RECORDS FOR THE TASK:

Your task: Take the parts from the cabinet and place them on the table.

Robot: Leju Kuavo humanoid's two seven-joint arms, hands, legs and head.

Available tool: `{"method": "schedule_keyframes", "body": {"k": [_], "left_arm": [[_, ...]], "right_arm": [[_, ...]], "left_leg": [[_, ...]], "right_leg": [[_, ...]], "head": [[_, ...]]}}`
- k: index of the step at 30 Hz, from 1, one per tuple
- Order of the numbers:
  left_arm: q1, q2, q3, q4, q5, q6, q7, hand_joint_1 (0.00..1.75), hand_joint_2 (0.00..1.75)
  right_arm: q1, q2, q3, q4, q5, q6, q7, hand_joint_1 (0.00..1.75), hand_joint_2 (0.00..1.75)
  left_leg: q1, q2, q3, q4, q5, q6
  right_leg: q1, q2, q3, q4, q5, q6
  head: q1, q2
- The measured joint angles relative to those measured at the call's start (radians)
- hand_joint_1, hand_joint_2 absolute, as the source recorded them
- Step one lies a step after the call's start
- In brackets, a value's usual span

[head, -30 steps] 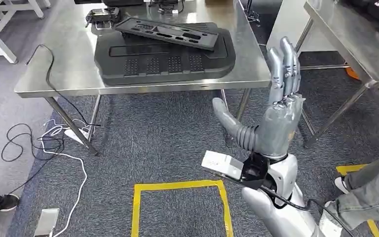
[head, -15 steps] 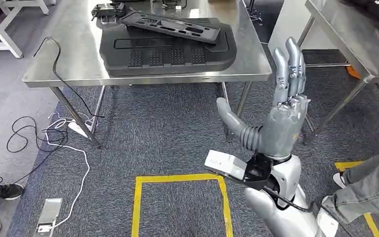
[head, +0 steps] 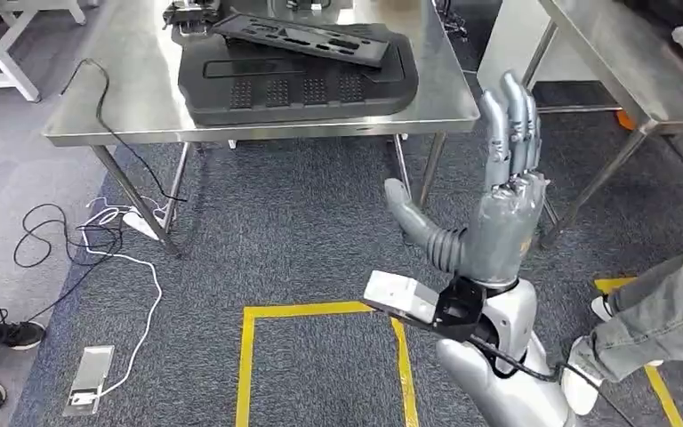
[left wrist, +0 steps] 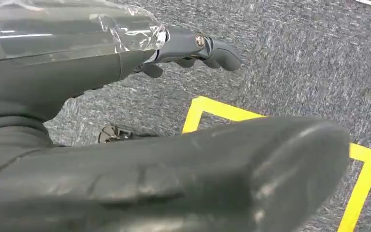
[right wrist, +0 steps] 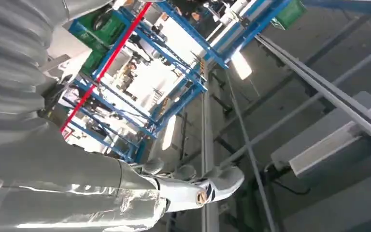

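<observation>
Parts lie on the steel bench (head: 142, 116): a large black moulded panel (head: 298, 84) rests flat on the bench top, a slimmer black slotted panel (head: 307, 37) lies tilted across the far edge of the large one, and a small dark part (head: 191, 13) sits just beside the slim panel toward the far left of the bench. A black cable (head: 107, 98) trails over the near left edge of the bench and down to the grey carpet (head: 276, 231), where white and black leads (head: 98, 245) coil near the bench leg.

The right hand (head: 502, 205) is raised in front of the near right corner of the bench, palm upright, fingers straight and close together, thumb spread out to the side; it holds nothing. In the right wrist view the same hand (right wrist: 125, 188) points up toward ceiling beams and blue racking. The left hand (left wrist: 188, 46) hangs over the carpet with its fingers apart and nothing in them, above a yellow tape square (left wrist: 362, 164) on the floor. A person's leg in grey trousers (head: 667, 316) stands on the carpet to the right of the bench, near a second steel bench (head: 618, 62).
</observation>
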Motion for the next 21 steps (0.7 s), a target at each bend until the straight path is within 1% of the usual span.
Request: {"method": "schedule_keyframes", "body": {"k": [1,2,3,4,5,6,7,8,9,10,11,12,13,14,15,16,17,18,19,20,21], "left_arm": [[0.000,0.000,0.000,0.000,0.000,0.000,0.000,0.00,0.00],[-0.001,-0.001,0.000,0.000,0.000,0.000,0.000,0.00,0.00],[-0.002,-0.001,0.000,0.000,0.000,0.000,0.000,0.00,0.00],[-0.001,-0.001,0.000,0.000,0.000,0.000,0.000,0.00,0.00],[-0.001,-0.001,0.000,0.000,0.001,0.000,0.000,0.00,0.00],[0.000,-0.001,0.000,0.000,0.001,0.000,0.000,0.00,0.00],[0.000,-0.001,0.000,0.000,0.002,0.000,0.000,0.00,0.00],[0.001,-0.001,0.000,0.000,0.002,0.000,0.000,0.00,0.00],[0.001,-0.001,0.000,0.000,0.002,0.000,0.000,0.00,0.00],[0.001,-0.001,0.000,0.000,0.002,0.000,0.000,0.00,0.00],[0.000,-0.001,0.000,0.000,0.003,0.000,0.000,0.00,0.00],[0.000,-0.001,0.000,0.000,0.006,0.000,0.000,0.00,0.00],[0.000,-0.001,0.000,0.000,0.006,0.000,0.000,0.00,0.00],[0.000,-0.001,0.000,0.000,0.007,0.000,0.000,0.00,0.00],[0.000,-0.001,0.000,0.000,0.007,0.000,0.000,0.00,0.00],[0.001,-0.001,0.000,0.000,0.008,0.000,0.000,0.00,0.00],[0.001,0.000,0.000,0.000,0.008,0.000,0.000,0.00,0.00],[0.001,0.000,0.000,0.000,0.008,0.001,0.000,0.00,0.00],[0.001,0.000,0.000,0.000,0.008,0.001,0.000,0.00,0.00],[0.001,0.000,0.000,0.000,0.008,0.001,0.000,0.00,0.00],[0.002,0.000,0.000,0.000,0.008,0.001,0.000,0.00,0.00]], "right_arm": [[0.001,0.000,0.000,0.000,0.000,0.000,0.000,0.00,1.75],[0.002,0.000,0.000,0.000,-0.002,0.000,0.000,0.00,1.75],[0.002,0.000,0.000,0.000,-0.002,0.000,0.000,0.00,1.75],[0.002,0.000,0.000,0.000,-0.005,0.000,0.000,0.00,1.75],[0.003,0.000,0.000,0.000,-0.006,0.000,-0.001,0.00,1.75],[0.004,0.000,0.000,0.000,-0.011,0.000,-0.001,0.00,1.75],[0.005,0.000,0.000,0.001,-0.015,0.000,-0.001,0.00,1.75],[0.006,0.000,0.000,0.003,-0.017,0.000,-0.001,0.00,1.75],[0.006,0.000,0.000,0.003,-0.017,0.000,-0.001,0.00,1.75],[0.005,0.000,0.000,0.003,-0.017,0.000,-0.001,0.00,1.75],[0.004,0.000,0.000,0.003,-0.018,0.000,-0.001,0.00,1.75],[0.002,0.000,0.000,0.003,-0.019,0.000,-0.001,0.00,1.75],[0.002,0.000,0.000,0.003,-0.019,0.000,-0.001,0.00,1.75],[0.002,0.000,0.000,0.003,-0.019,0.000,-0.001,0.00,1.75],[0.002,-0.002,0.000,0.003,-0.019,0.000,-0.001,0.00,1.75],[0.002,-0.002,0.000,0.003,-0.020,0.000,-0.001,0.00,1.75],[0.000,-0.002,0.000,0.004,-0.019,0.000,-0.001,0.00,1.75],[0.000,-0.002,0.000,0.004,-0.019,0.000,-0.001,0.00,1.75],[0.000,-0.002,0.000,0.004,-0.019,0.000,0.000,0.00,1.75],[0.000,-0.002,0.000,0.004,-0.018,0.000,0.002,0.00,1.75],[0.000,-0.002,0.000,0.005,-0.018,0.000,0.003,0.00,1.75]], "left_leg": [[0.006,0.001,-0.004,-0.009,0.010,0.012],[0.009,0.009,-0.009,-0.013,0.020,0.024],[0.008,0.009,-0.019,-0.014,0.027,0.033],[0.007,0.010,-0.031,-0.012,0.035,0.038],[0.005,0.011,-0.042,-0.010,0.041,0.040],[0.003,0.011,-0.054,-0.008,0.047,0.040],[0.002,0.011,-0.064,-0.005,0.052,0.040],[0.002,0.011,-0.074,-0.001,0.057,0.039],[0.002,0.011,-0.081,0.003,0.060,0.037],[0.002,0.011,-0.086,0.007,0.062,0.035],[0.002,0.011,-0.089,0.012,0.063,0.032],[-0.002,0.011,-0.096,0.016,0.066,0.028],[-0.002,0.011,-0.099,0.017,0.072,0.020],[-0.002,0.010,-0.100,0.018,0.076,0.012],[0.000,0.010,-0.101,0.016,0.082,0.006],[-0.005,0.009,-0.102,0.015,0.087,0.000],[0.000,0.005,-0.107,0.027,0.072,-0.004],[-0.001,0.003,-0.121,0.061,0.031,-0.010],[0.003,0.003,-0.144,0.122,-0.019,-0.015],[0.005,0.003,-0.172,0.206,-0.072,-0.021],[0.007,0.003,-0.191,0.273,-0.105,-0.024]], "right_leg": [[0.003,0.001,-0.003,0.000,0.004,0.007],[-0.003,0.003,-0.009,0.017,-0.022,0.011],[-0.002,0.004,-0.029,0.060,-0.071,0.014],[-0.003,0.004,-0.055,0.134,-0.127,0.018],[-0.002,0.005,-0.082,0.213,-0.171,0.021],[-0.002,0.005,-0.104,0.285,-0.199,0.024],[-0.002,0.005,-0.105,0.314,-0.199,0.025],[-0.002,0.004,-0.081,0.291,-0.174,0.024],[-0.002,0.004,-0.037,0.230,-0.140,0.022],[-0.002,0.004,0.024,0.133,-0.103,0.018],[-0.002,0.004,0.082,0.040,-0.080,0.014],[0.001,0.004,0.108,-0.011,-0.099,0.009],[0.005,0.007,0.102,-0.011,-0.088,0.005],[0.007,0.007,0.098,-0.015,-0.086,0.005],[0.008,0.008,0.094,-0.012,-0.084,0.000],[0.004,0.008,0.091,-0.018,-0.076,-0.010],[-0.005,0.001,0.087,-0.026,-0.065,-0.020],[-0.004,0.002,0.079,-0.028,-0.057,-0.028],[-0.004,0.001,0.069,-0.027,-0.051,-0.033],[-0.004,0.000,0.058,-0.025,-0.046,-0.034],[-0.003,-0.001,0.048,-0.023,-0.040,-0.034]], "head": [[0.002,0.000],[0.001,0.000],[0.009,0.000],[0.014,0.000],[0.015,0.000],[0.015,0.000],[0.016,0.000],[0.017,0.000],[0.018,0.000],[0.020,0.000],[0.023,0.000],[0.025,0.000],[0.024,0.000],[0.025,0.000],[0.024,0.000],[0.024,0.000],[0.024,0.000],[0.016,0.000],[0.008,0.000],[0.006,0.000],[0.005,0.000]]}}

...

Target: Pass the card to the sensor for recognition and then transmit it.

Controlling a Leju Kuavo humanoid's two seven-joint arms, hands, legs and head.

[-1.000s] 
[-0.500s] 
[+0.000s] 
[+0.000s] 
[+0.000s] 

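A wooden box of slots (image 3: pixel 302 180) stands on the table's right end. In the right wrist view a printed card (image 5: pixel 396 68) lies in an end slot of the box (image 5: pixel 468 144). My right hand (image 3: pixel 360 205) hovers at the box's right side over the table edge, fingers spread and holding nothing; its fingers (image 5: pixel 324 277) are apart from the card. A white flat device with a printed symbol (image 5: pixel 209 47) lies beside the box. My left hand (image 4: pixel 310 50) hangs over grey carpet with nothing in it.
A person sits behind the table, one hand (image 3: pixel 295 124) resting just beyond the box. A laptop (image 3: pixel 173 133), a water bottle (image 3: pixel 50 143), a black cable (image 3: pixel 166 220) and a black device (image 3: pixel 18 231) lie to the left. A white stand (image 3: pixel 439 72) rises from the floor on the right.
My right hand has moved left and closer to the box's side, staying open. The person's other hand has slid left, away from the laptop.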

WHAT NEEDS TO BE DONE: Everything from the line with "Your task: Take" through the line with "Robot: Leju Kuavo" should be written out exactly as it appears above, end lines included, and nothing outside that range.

ANSWER:
Your task: Take the parts from the cabinet and place them on the table.

Robot: Leju Kuavo humanoid's two seven-joint arms, hands, legs and head.

This exercise requires nothing further.